Mr. Murray says he wants the provincial transit agency to look into an alternative subway route that would serve more of those "priority neighbourhoods." But he has not offered any more money than the $1.4-billion Ontario has allotted so far for the Scarborough subway, a sum that Toronto considers $400-million short of what it needs to proceed with the project.

In truth, the politicians have no clue what a subway would cost. While the LRT line could be up and running in a few years for $1.8-billion, the starting point for a subway scheduled to open in 2023 is $2.3-billion, based on a 2010 study. A City of Toronto staff report prepared before this month's council vote to back the subway plan estimates that the "incremental capital cost" has risen by $1.1-billion since then. And that's before incorporating any of Mr. Murray's design requests.

What's more, Mr. Ford and Mr. Murray have gotten behind a Scarborough underground without, as the city staff report notes, any clear understanding of "how a subway extension might impact on the transit network as a whole." At the very least, it would leave less money for other priorities, such as a downtown relief line to lessen subway congestion in the core.

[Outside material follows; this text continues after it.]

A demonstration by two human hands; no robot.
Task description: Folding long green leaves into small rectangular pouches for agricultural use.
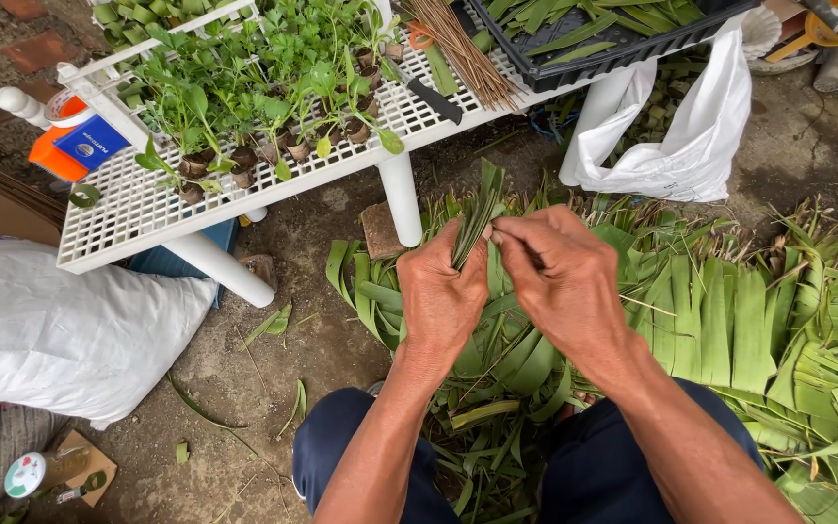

The Ford-Murray plan defies a basic rule of transit investment, namely that (except in rare cases) subways are meant for areas where residential and job density are highest. Everywhere else, LRTs and dedicated bus lanes – though not as sexy as subways – are more cost-effective. Electrified LRTs and buses that run on natural gas are better for the environment, too.

The driving principle of infrastructure investment – transit or roads – is getting the largest number of people to where they need to be to foster economic growth at the lowest financial and social cost. Ottawa has as much at stake as cities and provinces in making the right decisions.

"To the extent that the federal government collects most income taxes – and a large amount of the consumption-tax revenues that will result from higher incomes – it will benefit from infrastructure projects to a greater degree than provincial or municipal governments," the C.D. Howe Institute's Benjamin Dachis notes in a study released this month.

In other words, Mr. Murray, you're not in charge.